> [EXERCISE BRIEF]: Everything from the line containing "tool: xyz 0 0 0" through the last line of the records below should be printed exactly, please, and nothing else.

> [RECORDS FOR THIS TASK]:
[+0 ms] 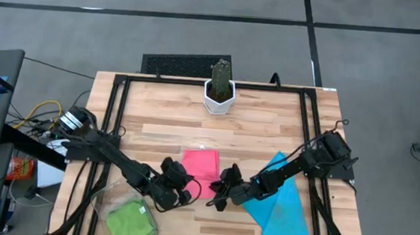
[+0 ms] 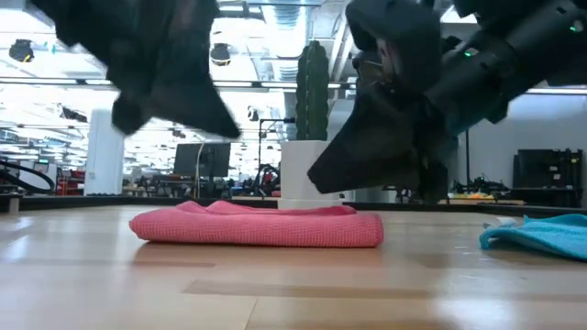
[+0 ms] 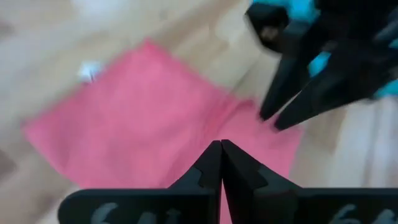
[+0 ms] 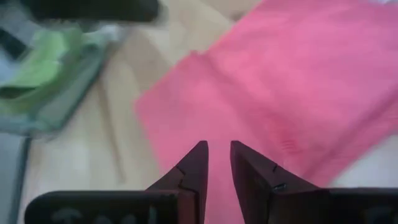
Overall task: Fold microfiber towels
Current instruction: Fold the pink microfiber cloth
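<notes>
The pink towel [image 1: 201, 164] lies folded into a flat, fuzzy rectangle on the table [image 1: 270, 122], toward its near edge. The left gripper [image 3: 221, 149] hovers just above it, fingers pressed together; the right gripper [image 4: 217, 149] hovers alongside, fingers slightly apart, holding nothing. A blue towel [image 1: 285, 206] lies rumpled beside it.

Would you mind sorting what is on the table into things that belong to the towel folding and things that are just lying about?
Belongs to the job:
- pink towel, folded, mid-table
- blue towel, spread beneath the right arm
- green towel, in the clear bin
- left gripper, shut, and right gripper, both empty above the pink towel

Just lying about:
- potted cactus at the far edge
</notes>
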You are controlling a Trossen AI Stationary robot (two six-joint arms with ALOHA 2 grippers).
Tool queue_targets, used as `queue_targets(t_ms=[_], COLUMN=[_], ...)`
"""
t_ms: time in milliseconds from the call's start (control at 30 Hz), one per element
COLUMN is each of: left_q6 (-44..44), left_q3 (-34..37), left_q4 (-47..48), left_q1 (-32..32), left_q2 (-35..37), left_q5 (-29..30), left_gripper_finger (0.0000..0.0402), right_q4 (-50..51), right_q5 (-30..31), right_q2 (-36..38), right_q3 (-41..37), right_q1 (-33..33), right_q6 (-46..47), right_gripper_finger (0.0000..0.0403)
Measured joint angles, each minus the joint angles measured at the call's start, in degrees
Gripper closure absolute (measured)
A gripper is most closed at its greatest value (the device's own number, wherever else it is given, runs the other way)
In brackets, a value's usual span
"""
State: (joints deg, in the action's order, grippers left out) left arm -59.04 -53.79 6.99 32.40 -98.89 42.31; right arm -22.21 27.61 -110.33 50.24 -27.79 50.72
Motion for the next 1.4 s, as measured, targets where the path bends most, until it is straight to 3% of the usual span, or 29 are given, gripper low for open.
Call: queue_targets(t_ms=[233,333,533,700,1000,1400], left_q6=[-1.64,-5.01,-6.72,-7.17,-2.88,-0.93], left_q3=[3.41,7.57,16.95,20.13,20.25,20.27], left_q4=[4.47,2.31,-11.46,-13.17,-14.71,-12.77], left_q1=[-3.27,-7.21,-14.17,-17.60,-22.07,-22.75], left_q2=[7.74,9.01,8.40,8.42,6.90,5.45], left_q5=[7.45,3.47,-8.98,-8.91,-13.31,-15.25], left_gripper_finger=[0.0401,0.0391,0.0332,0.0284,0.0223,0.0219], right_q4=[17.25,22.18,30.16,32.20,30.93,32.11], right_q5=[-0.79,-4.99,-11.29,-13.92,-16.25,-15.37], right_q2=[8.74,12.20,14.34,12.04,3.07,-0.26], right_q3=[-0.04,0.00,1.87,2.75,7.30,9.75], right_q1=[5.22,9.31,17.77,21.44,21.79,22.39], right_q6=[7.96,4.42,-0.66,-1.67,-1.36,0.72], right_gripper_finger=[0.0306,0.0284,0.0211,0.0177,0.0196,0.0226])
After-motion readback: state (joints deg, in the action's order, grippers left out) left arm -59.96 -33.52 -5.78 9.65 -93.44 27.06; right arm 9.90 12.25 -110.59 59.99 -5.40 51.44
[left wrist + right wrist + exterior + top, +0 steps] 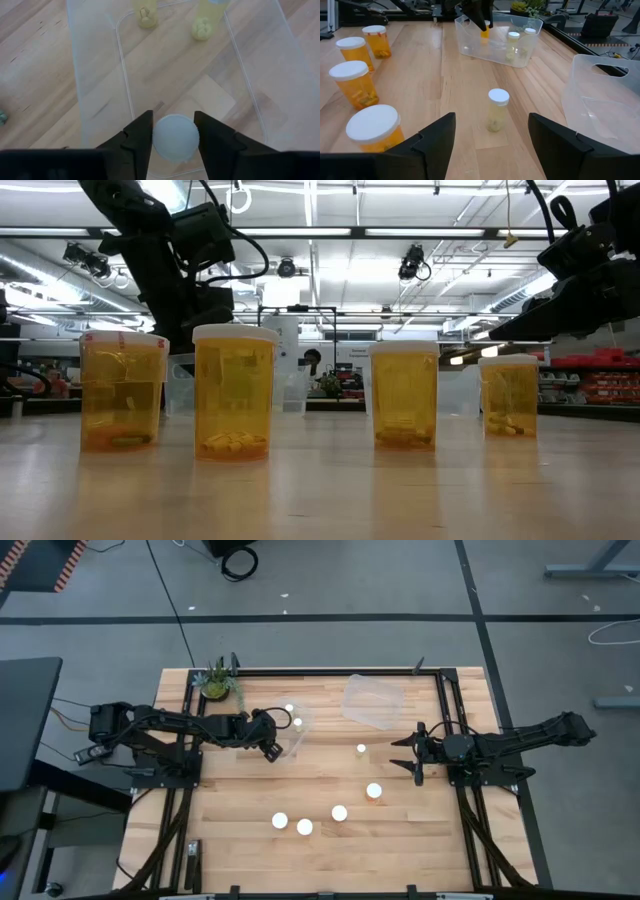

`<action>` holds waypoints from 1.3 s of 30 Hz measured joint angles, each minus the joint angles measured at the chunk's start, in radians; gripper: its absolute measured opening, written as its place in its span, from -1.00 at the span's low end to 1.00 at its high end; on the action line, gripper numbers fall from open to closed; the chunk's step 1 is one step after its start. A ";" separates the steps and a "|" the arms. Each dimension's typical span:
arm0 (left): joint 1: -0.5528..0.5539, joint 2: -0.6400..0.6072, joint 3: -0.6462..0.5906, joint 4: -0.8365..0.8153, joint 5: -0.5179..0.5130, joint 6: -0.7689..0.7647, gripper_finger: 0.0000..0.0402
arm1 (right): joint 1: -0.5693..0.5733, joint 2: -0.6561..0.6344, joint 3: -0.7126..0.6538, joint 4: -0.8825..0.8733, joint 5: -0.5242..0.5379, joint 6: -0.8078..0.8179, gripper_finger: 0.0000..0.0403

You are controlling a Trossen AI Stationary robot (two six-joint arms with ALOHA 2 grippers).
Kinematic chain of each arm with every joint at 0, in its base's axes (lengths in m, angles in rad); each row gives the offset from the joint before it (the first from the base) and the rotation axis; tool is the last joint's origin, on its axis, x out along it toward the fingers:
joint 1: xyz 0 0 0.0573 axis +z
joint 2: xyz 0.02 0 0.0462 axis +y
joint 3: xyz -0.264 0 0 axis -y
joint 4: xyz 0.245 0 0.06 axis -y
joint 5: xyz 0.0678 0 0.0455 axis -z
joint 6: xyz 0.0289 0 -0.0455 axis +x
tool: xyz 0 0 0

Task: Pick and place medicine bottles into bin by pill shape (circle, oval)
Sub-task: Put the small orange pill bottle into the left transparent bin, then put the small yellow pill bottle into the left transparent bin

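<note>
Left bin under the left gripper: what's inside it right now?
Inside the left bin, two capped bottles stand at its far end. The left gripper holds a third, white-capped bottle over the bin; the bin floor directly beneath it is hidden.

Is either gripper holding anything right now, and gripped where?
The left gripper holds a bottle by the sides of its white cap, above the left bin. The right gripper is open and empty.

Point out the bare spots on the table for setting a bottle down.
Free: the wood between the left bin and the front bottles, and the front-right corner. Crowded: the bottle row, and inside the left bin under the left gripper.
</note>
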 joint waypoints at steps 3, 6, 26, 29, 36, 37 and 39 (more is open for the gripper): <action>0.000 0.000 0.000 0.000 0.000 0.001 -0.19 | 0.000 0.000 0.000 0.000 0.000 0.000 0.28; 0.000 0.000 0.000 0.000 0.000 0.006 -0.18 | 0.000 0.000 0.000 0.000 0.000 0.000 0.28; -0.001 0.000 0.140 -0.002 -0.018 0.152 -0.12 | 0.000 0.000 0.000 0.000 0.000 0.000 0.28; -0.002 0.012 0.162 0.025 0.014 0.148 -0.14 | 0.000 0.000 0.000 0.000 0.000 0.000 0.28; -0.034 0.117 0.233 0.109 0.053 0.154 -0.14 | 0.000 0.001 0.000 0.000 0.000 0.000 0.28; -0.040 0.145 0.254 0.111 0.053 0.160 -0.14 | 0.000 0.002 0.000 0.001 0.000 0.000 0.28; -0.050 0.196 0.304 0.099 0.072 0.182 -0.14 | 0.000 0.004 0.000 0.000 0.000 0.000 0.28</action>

> [RESULT OF THE TASK]:
tool: xyz 0 0 0

Task: Pick and place medicine bottles into bin by pill shape (circle, oval)
Sub-task: Put the small orange pill bottle into the left transparent bin, then put the small yellow pill bottle into the left transparent bin

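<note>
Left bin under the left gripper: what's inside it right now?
Inside the left bin, two capped bottles stand at its far end. The left gripper holds a third, white-capped bottle over the bin; the bin floor directly beneath it is hidden.

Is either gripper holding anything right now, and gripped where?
The left gripper holds a bottle by the sides of its white cap, above the left bin. The right gripper is open and empty.

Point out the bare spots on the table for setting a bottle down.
Free: the wood between the left bin and the front bottles, and the front-right corner. Crowded: the bottle row, and inside the left bin under the left gripper.
</note>
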 joint waypoints at steps 3, 6, 26, 29, 36, 37 and 39 (more is open for the gripper): <action>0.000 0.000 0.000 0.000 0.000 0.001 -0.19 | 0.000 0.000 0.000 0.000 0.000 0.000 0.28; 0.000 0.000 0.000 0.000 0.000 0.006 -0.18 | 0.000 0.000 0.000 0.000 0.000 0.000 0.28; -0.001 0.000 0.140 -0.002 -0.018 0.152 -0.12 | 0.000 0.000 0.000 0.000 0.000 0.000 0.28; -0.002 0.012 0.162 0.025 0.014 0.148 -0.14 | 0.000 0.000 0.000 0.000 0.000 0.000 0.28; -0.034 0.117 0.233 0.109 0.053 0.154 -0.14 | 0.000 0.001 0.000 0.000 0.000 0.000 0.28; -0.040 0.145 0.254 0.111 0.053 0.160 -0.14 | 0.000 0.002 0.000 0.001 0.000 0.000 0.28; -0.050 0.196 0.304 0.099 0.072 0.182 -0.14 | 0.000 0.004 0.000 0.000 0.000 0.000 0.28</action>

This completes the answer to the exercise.